Não adianta alguns tentarem apagar o fogo. As alas
em querela – comandadas pelos governadores de São
Paulo e do Rio Grande do Sul, João Doria e Eduardo
Leite - tocam fogo na floresta tucana e será difícil
chegar-se a um ponto de união. Para complicar, um
quadro histórico da sigla, Geraldo Alckmin, está prestes
a migrar para outra entidade. O gesto parece um troco
com juros e correção monetária pela maneira com que
foi tratado. Apesar de acenos públicos de integração de
propósitos, explicitados por seus comandantes, os
grupos evidenciam forte cisão. O partido da social-
democracia parece perdido.
O fato é que a crise vem de longe. É o tropeço vivido
pelos sociais-democratas, que atravessam um escuro
corredor, seja por falta de lideranças, seja por
obsolescência de discurso, desmotivação do eleitorado e
desunião de núcleos.
Imaginava-se que outras regiões pudessem ser
contrapeso à força do partido em São Paulo, onde os
tucanos têm alcançado boas vitórias ao longo do tempo.
O PSDB, porém, não conseguiu equalizar as densidades
eleitorais e a “paulistização” tucana virou marca.
Ademais, pesa sobre a sigla a insinuação de ter muito
cacique e pouco índio. E que se distanciou das bases.
Fortes classes médias, as mais poderosas entidades e
os contingentes laborais que vivem em São Paulo se
ressentem da falta de um discurso consentâneo com suas
expectativas. Que fonte categorizada pode exprimir algo
e merecer respeito? Fernando Henrique, sem dúvida.
Mas bate bumbo sozinho. Afinal, qual é a mensagem do
PSDB? Ou está ele engolfado pela onda que afoga os
partidos socialdemocratas em todo o mundo?
Ao ser concebida, a socialdemocracia brandia como
escopo o estabelecimento do Estado de bem-estar social
(baseado na universalização dos direitos sociais e
laborais e financiado com políticas fiscais progressistas)
e o aumento da capacidade aquisitiva da população. Essa
meta tinha como alavanca o aumento dos rendimentos
do trabalho e a intervenção do Estado nas frentes de
gastos e regulação de atividades-chave para a expansão
econômica.
A partir dos anos 70, os partidos socialdemocratas
passaram a incorporar princípios neoliberais e estes
impregnaram a ideologia dominante da União Europeia.
Portanto, a doutrina socialdemocrata ganhou novos
contornos na esteira da globalização. As siglas
mudaram, transformando suas bases eleitorais
(categorias trabalhadoras) em classes médias, mais
conservadoras e com maior acesso ao capital financeiro.

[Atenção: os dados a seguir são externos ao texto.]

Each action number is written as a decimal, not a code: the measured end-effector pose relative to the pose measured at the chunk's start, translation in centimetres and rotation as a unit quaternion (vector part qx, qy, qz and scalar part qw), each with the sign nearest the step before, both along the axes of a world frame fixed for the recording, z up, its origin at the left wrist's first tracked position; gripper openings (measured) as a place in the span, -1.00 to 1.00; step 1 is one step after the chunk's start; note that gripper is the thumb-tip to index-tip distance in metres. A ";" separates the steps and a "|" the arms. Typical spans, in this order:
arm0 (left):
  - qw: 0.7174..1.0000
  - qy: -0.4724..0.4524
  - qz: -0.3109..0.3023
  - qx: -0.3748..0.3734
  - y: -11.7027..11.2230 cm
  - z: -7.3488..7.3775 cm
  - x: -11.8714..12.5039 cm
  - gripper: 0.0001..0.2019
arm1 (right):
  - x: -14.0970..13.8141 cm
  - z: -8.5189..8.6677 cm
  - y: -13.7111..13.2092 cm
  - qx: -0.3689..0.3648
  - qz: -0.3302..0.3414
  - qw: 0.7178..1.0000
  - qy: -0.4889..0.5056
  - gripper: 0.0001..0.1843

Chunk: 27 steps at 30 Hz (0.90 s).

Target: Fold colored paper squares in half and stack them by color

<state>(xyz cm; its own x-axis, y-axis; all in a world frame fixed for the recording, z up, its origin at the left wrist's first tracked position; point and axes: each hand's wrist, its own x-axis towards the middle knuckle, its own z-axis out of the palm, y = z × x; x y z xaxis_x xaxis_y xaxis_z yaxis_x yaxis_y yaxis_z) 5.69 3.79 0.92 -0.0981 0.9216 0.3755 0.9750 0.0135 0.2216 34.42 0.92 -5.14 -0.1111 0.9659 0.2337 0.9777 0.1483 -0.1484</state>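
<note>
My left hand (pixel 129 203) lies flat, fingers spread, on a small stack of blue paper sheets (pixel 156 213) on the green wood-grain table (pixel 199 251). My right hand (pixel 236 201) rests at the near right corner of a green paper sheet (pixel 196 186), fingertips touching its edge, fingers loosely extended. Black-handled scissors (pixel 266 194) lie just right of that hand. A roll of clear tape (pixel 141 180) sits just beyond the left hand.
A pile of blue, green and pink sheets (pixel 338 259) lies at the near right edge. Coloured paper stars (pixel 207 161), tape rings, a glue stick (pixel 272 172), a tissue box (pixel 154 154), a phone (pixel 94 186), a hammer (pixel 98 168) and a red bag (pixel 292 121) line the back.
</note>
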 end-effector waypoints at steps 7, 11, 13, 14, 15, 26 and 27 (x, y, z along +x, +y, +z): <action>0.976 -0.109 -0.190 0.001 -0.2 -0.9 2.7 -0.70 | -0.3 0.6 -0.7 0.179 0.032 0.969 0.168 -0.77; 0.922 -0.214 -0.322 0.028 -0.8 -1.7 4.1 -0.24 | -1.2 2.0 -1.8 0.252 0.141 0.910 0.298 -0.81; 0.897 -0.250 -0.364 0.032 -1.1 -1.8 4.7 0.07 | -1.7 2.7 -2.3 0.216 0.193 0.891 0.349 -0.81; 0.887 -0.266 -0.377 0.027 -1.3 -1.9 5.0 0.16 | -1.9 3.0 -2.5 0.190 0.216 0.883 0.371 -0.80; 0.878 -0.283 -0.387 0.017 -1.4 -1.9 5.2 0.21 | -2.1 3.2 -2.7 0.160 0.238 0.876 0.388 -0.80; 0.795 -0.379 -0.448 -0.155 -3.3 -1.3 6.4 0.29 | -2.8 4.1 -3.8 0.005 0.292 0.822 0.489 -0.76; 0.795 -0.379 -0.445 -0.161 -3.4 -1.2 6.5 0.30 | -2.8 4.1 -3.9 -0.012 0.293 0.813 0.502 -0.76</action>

Os ex-primeiros ministros Tony Blair, na Inglaterra,
Gerhard Schröeder e Angela Merkel, na Alemanha, além
de Zapatero, na Espanha, e outros deram efetiva
contribuição para moldar a socialdemocracia com a
solda neoliberal.
O Brasil ingressou na rota. O ideário dos partidos de
esquerda arquivou os velhos jargões da sociedade de
exploração capitalista, como Estado burguês, classe
dominante, submissão a interesses do capital financeiro.
Hoje, as teias sociais estão sendo bem costuradas,
programas de distribuição de renda passaram a
frequentar a mesa de todos os núcleos, a ideia de
extinguir a miséria continua acesa, e a receita do “velho
socialismo” aparece de forma esporádica e sujeita a
apupos. Se o PSDB se ressente da ausência de discurso,
é porque seu tradicional menu tem sido repartido por
outros comensais.
A crise que consome o partido pega, de um modo geral,
os entes políticos nacionais. Os grupamentos
parlamentares padecem a síndrome da “atração fatal”,
impulsionada pelas “tetas do Estado”. Que secam a olhos
vistos com a economia em baixa, camadas sociais
perdidas no meio do desemprego, orçamentos
estourados e polarização política. Que tristeza!